- Your objective -
The answer should be an exact repeat of the stretch of material below from the line containing "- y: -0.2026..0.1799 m" through the line containing "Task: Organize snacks".

- Task data -
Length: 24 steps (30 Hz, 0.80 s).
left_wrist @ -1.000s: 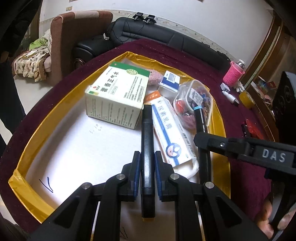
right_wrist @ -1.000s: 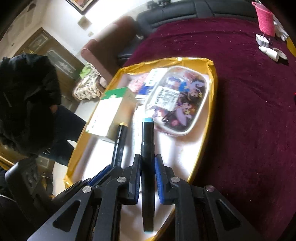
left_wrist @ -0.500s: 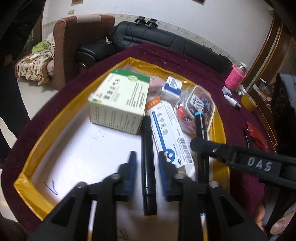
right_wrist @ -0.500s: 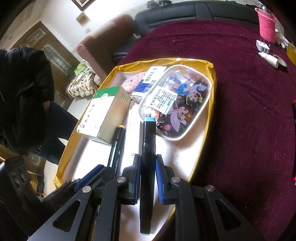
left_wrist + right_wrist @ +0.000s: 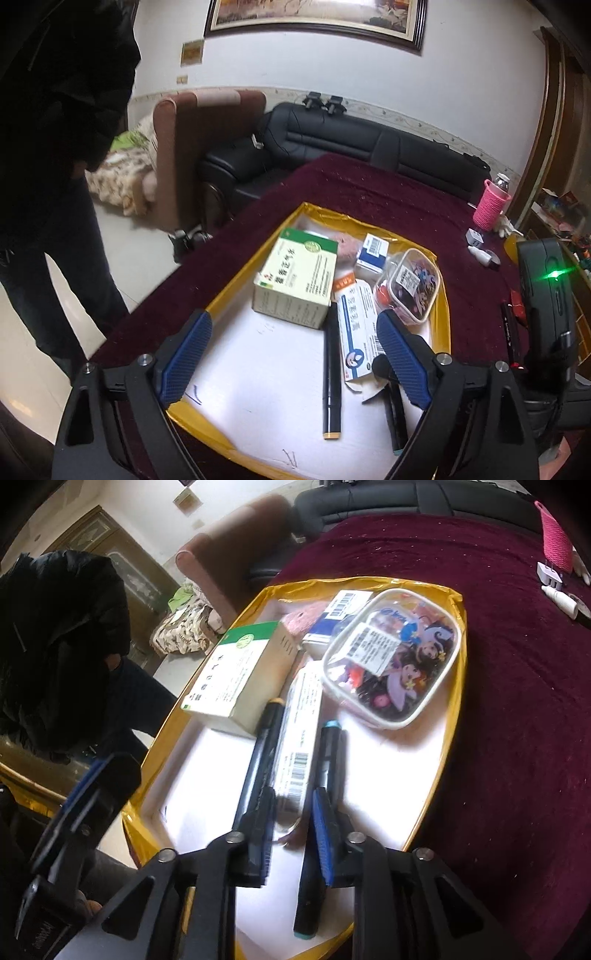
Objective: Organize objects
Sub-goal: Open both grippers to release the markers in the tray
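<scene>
— Left wrist view first: what is the biggest thing?
— The maroon tablecloth [image 5: 388, 199], and on it the white tray [image 5: 273, 369] with a gold rim.
— And in the tray?
— A green-and-white medicine box [image 5: 295, 280] toward the far side, a clear cartoon pouch [image 5: 395, 664] on its right side, and a blue-and-white carton [image 5: 356, 332] lying between them.
— The markers?
— The yellow-ended marker [image 5: 331, 373] lies flat on the tray floor, just beside the carton's left edge. The teal-ended marker [image 5: 319, 812] lies along the carton's other side.
— The left gripper [image 5: 293, 365]?
— Its jaws are opening and stand wide apart above the tray, with nothing pressed between the blue pads; the yellow-ended marker lies below the gap.
— The right gripper [image 5: 293, 834]?
— Its jaws are opening too. The teal-ended marker lies against the right pad, while the left pad stands clear of it.
</scene>
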Available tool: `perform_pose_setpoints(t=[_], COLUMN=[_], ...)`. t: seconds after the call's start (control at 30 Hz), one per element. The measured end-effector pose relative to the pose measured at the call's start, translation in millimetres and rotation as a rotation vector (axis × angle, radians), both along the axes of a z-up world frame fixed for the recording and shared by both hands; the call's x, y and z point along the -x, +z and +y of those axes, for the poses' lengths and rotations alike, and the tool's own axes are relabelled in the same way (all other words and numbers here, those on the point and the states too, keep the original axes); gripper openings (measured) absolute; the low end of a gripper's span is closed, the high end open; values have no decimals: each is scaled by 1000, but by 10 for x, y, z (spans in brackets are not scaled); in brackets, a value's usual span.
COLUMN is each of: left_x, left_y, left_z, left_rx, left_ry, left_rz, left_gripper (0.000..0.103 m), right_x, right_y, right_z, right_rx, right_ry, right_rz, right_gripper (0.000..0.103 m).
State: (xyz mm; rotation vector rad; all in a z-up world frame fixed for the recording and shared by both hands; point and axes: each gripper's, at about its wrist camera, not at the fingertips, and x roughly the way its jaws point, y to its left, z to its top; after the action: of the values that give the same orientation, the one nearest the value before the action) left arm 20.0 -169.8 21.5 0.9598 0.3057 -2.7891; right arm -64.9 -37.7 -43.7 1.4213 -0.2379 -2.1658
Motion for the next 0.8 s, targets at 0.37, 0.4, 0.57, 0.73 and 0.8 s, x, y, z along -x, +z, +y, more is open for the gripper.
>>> perform_pose_setpoints(t=[0.37, 0.4, 0.57, 0.73, 0.8], left_x=[-96, -104, -150, -209, -222], left_y=[120, 123, 178, 228, 245], left_z=[75, 100, 223, 360, 411], left_rx=[34, 38, 70, 111, 123], left_ry=[17, 16, 5, -5, -10], left_rz=[8, 7, 10, 16, 16], left_gripper=[93, 93, 93, 93, 94], right_x=[-174, -187, -270, -330, -346], right_y=[249, 264, 323, 350, 358], right_z=[314, 348, 500, 608, 658], right_rx=[41, 46, 62, 61, 61], right_ry=[-85, -93, -123, -146, -154], right_rz=[65, 69, 86, 108, 116], right_gripper=[70, 71, 73, 74, 75])
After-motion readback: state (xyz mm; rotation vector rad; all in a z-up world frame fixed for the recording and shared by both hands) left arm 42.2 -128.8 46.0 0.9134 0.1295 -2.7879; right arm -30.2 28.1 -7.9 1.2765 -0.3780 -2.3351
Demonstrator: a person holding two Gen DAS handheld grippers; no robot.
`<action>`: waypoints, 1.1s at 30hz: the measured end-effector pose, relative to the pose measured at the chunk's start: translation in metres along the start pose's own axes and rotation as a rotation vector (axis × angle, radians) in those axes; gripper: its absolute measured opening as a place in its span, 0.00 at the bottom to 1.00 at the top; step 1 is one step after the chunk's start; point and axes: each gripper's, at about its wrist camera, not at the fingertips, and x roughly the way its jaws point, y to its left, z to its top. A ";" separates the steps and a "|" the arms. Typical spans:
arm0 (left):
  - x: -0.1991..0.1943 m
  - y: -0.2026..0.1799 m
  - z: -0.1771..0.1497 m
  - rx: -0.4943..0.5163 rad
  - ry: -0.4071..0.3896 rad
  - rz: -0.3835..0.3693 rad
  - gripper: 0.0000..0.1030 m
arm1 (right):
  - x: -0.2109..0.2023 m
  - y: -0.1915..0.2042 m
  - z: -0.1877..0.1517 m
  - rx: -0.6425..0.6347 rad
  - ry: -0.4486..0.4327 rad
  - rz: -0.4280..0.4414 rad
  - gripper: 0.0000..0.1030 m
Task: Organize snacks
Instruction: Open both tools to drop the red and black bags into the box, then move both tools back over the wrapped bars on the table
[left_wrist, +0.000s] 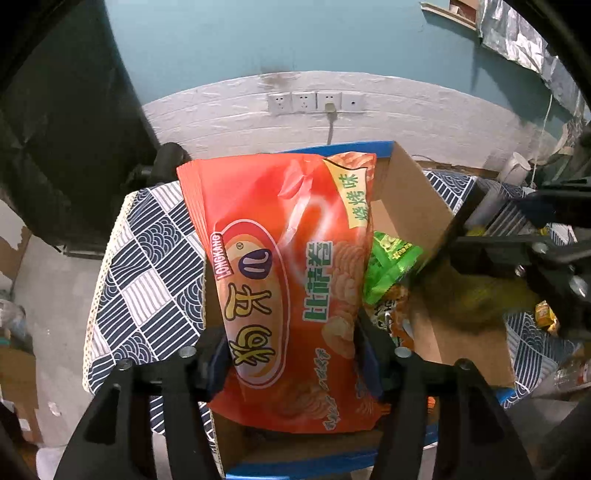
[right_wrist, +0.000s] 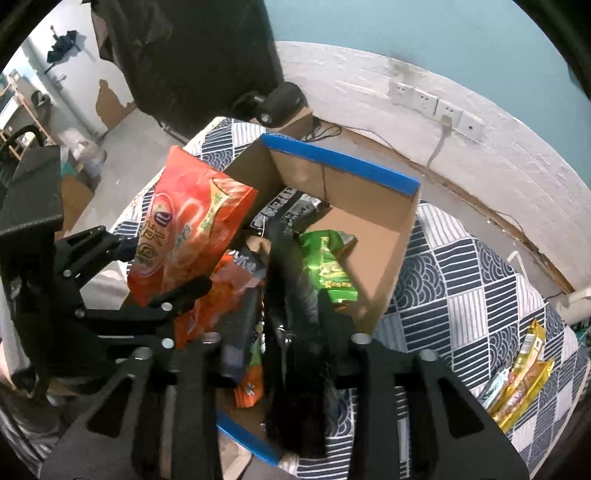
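My left gripper (left_wrist: 291, 354) is shut on a large orange-red snack bag (left_wrist: 280, 266) and holds it over the left part of a cardboard box with blue rims (left_wrist: 406, 195). The same bag (right_wrist: 188, 225) and left gripper (right_wrist: 159, 266) show at the left of the right wrist view. My right gripper (right_wrist: 280, 332) is shut on a dark, blurred packet (right_wrist: 291, 314) and holds it over the box (right_wrist: 391, 236). A green packet (right_wrist: 327, 264) and an orange packet (right_wrist: 218, 291) lie inside the box. The green packet also shows in the left wrist view (left_wrist: 388, 266).
The box stands on a table with a blue-and-white patterned cloth (right_wrist: 461, 280). Several yellow snack packets (right_wrist: 524, 373) lie on the cloth at the right. A white wall with sockets (left_wrist: 317, 101) is behind. A dark cabinet (left_wrist: 55, 129) stands at the left.
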 end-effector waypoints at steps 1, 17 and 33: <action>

- Solution to this exercise -
  - y: -0.2026..0.1799 m
  - z: -0.1771..0.1497 m
  - rx: -0.4943..0.5163 rad
  - ry: -0.4071..0.3896 rad
  - rz: -0.3835..0.3693 rad
  - gripper: 0.0000..0.1030 m
arm1 (right):
  - x: -0.2109..0.2023 m
  - y: -0.1915..0.2042 m
  - z: -0.1877..0.1517 m
  - rx: -0.6425..0.6347 rad
  - ry: -0.4486..0.4327 rad
  - rz: -0.4280..0.4414 rad
  - gripper: 0.0000..0.1030 m
Task: Organize snacks

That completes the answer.